Finally, I feel an obligation to die for Planet Earth.

In his 2004 book entitled Heaven, Randy Alcorn claims that after the final judgment (The Second Coming of Christ), the Old Earth will be transformed into a New Earth where all Christians will live in their physical bodies, carry on pleasurable physical activities, and be surrounded with flowers, plants bearing food and animals, all of whom have been purged of their predator instincts. According to Alcorn, even family pets might be admitted to the New Earth (Heaven) on the shirt tails of a strong believer.

The New Earth will finally become a permanent Garden of Eden–the image that God created Planet Earth to be. It sounds like such a wonderful prospective eternal home that many readers want to read more about. Conscious of his book royalties, Alcorn has written 30 books so there are plenty of books for repeat readers to hear the “good news” over and over again-the embellished “good news” of redemption and immortality plus all the pleasures of the Old Earth (except sex.) No new babies in Alcorn’s Heaven either.

At the opposite end of the Science and Religion divide, scientists like Kurzweil are recreating the Planet, and ultimately other planets, in their image rather than God’s image. They are not concerned about insulting God or that God will intervene and disrupt the building of their “Tower of Baal.” Their big concern is how humans will interact with the computers that are advancing at exponential speed. Perhaps, humans will become computers. Or is it the other way around?

In both the scientific and religious scenarios of immortality, Planet Earth is expected to host a permanent civilization that is inconsistent not only with natural law but is contemptuous of the evolutionary processes that slowly provide new life forms to cope with changing conditions. Under either scenario a static population of immortal beings could not adapt to changing conditions (tectonic, cosmic, pathogenic) through natural selection.

Neither the traditional religious scenario nor the ultra-modern scenario recognizes that every physical space has a carrying capacity. When God popped the Big Bang, he created the Universe and in it, Planet Earth. With that act, however engineered, the bounds of physical space for Planet Earth were set. Presumably the New Earth would have the same dimensions at the Old Earth. Yet it would have to accommodate the worthy souls that had ever lived, their pets, all the plants and animals that were useful to humans on the Old Earth as well as space for all manner of pleasurable human activities. If, on the other hand, the New Earth is physically different from the Old Earth, then the label is misapplied and Heaven remains a distant, indescribably “kingdom” beyond the stratosphere where redeemed souls go to live eternally with God.

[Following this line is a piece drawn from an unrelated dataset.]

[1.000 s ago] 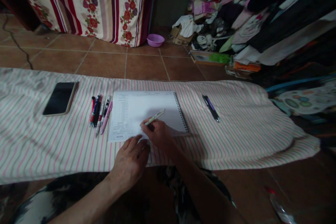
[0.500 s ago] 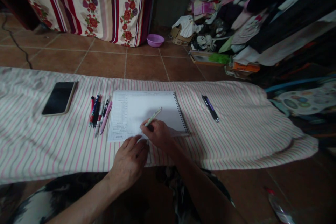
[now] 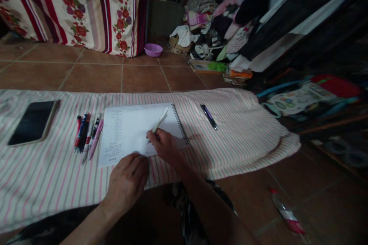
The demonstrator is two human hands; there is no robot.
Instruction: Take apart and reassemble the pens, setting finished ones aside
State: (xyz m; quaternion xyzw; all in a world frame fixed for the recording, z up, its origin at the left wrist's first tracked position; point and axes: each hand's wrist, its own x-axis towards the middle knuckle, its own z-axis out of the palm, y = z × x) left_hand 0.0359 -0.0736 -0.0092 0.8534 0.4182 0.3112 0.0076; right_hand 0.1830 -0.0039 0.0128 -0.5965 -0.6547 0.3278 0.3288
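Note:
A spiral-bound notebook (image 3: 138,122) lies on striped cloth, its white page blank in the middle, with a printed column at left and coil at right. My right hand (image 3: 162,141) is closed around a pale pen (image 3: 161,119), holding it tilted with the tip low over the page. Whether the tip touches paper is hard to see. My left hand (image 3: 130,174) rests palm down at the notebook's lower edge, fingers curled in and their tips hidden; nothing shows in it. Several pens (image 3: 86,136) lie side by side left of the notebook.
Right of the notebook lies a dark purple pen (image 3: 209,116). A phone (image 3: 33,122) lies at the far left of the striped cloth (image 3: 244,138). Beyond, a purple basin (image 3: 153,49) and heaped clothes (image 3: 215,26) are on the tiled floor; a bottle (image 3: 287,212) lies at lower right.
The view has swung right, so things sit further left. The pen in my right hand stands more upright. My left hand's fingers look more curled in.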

The ultra-modern scientific scenario of living forever courtesy of a hard-drive brain back-up has no need for a concept like Heaven. If the “in the beginning” question is ignored–the scenario does not have to trace time back beyond the Big Bang–it doesn’t even need a God. True Believers in the manifest destiny of Science are as doctrinaire and dogma-bound as Jewish, Christian and Muslim fundamentalists. The scientific scenario of everlasting life is just as contemptuous of natural law as the New Earth scenario. In the science scenario, all organic relationships can be digitized. The human mind then creates an artificial intelligence (AI); the first generation AI creates a second generation AI and on and on with no limits-physically or intellectually. At some point AI might even transcend any dependence on Planet Earth. If Planet Earth is dispensable, it need not be preserved.

In sum, immortality is the ultimate crime. The ultimate crime against humanity and against the Planet.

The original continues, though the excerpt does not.